Task item:
Output the listing below verbatim, but drop the images.

Recorded data:
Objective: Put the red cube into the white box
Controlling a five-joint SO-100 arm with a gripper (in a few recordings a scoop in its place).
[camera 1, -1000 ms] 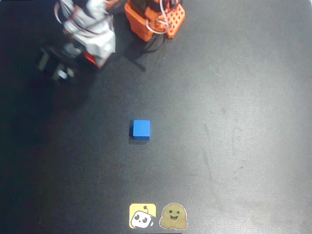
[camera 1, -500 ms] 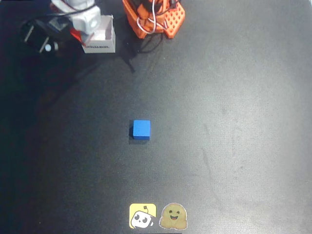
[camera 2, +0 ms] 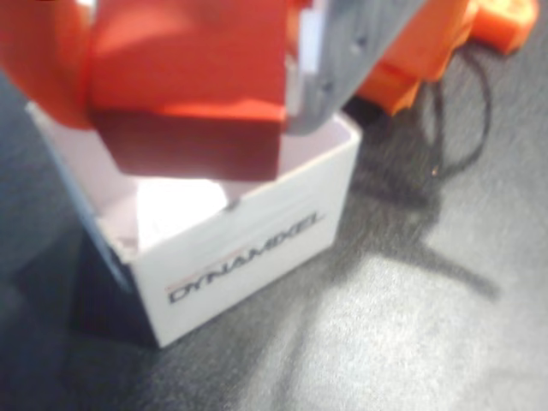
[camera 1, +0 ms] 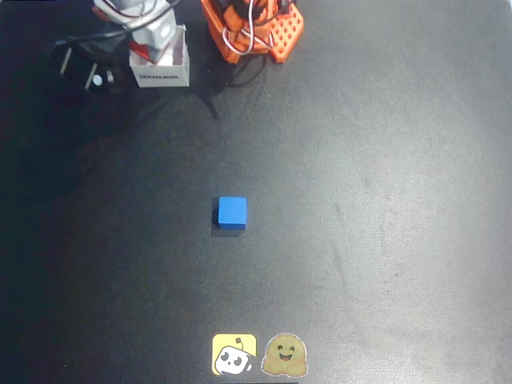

Exercise answer:
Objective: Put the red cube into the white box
Controlling a five-joint SO-100 arm with a gripper (in a few recordings a scoop in its place).
[camera 1, -1000 ms] 
[camera 1, -500 ms] 
[camera 2, +0 ms] 
[camera 1, +0 ms] 

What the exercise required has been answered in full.